6. The method according to claim 5, wherein the different media formats include at least the image file and/or the video file, and wherein the image file is a screen capture of a test sequence for the error report at an error output time and/or the video file is a screen recording of the test sequence for the error report.

7. The method according to claim 1, wherein the error report attachments of different domains comprise text files of different text formats.

8. The method according to claim 1, wherein at least one group-based metric is determined for each of the error report groups.

9. The method according to claim 1, wherein the method further comprises summarizing the error reports of at least one of the error report groups into a group error report.

10. The method according to claim 1, wherein the method further comprises determining an error criticality of the error report groups and prioritizing the error report groups according to the determined error criticality.

11. The method according to claim 1, comprising using machine learning to determine a respective similarity operator in determining the similarity values and/or in grouping the error reports.

12. A non-transitory computer-readable medium having processor-executable instructions stored thereon, wherein the processor-executable instructions, when executed by one or more processors, facilitate performance of the method according to claim 1.

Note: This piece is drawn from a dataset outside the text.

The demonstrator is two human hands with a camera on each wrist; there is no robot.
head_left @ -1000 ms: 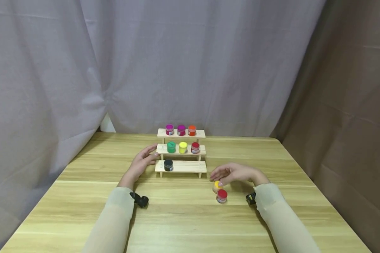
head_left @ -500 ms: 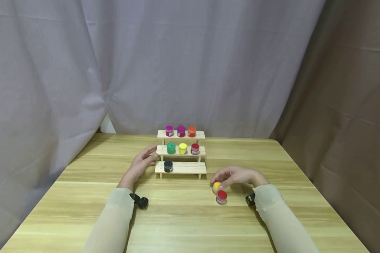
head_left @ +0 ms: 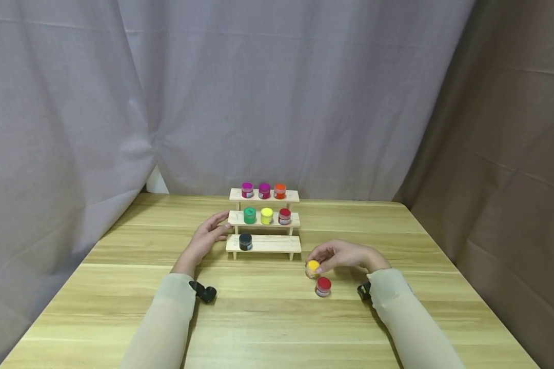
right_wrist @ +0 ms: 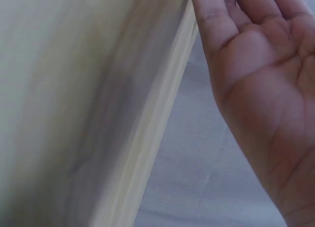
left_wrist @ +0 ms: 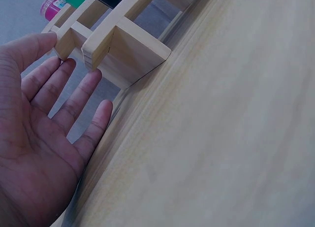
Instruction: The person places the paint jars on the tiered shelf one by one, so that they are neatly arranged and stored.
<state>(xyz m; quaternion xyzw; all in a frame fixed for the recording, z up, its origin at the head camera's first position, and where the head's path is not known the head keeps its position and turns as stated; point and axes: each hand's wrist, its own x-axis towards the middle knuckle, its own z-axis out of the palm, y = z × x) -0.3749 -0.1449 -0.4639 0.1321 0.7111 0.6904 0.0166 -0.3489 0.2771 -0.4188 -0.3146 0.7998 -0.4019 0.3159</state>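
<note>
My left hand [head_left: 202,243] is at the left side of a three-step wooden rack [head_left: 274,243], its fingers extended. In the left wrist view, the thumb and fingertips of that hand [left_wrist: 44,133] are at the ends of the shelves. To the right of the rack, my right hand [head_left: 347,254] holds a small paint jar with an orange-yellow lid [head_left: 312,267] between thumb and fingers. Just in front of it on the table stands a red-lidded paint jar [head_left: 323,287]. The right wrist view shows the palm [right_wrist: 266,84], but the held jar is out of sight there.
Two purple-red jars [head_left: 264,191] and an orange jar [head_left: 279,191] occupy the top shelf. Green [head_left: 250,215], yellow [head_left: 266,216] and red [head_left: 284,216] jars line the middle one. A black jar [head_left: 245,242] stands at the bottom shelf's left. Grey curtains [head_left: 277,102] hang behind the table.
My right hand has closed its fingers around the orange-yellow jar and shifted it slightly left, away from the red one. The left hand stays where it was.
</note>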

13. A group-forming system, non-transitory computer-readable medium according to claim 12 and a processor connected thereto, wherein the processor is configured to execute the processor-executable instructions of the non-transitory computer-readable medium.

14. The group-forming system according to claim 13, further comprising at least one interface to at least one test system, wherein the at least one test system is configured to generate error reports each having at least two error report attachments of different domains.

15. The method according to claim 8, wherein the at least one group-based metric is a ratio of a number of log files of one of the error situations to a total number of log files.